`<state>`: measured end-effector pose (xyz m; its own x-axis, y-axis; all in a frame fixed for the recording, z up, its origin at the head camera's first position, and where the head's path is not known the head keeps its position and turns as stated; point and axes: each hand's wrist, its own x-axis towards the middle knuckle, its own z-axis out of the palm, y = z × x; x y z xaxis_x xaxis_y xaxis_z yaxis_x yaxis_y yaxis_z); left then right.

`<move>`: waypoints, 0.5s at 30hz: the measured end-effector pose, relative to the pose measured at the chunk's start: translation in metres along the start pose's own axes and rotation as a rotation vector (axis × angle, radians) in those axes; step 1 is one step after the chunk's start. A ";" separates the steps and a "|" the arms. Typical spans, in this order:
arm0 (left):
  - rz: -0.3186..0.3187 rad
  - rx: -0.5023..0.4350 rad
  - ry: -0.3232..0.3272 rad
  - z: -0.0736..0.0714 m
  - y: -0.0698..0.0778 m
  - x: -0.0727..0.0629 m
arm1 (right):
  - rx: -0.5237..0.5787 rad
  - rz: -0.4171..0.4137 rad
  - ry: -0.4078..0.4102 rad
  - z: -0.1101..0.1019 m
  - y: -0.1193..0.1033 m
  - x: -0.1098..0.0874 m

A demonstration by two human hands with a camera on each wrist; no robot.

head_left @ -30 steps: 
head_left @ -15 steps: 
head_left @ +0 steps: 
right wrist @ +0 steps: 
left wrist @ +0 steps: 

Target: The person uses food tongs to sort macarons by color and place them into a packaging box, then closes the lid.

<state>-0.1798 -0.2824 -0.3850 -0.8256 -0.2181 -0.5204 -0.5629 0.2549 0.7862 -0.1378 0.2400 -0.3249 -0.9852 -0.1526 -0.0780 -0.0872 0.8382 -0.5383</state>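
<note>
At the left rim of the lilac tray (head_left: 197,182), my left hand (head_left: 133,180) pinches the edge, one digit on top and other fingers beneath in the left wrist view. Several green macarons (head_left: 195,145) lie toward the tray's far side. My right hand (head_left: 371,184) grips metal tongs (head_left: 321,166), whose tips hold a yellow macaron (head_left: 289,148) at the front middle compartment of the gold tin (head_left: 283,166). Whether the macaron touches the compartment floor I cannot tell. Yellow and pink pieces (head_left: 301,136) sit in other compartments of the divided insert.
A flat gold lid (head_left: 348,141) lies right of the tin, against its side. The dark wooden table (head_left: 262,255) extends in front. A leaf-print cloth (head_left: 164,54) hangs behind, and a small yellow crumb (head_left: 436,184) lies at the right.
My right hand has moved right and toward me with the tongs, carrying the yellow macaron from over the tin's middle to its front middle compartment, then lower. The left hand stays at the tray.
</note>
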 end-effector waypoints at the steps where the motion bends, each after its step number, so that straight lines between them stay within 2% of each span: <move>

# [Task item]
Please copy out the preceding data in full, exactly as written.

# [Response box]
`<state>`: measured end-effector pose (xyz m; its own x-axis, y-axis; all in a frame fixed for the recording, z up, its origin at the head camera's first position, and where the head's path is not known the head keeps its position and turns as stated; point and axes: each hand's wrist, its own x-axis towards the middle knuckle, its own z-axis out of the palm, y = z × x; x y z xaxis_x xaxis_y xaxis_z yaxis_x yaxis_y yaxis_z); left then right.

`<move>`: waypoints, 0.5s at 30hz: the measured end-effector pose, relative to the pose measured at the chunk's start: translation in metres along the start pose's own axes and rotation as a rotation vector (axis × angle, radians) in those axes; step 1 is one step after the chunk's start. A ";" separates the steps and a "|" the arms. Typical spans, in this order:
arm0 (left):
  - rz: -0.3186..0.3187 rad
  - rx: -0.5023..0.4350 rad
  - ry: -0.3232..0.3272 rad
  - z: -0.0736..0.0714 m
  - y: -0.0698..0.0778 m
  - x: -0.0727..0.0629 m
arm1 (right):
  - rx: -0.5237..0.5787 rad
  - rz: -0.4171..0.4137 rad
  - ry: -0.4078..0.4102 rad
  - z: -0.1101..0.1019 m
  - y: -0.1193..0.1033 m
  - x: -0.1098..0.0874 m

A demonstration by two human hands with a camera on each wrist; no robot.

head_left @ -30 steps: 
head_left @ -15 steps: 
head_left @ +0 steps: 
right wrist @ +0 steps: 
left wrist @ +0 steps: 

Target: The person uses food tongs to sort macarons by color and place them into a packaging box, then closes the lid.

<state>-0.1798 -0.2824 -0.3850 -0.8256 -0.2181 -0.5204 -0.5629 0.2549 0.7862 -0.1378 0.2400 -0.3249 -0.9852 -0.1526 -0.0780 -0.0872 0.8382 -0.5383</state>
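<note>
At the left rim of the lilac tray (head_left: 197,182), my left hand (head_left: 133,180) pinches the edge, one digit on top and other fingers beneath in the left wrist view. Several green macarons (head_left: 195,145) lie toward the tray's far side. My right hand (head_left: 371,184) grips metal tongs (head_left: 321,166), whose tips hold a yellow macaron (head_left: 289,148) at the front middle compartment of the gold tin (head_left: 283,166). Whether the macaron touches the compartment floor I cannot tell. Yellow and pink pieces (head_left: 301,136) sit in other compartments of the divided insert.
A flat gold lid (head_left: 348,141) lies right of the tin, against its side. The dark wooden table (head_left: 262,255) extends in front. A leaf-print cloth (head_left: 164,54) hangs behind, and a small yellow crumb (head_left: 436,184) lies at the right.
My right hand has moved right and toward me with the tongs, carrying the yellow macaron from over the tin's middle to its front middle compartment, then lower. The left hand stays at the tray.
</note>
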 end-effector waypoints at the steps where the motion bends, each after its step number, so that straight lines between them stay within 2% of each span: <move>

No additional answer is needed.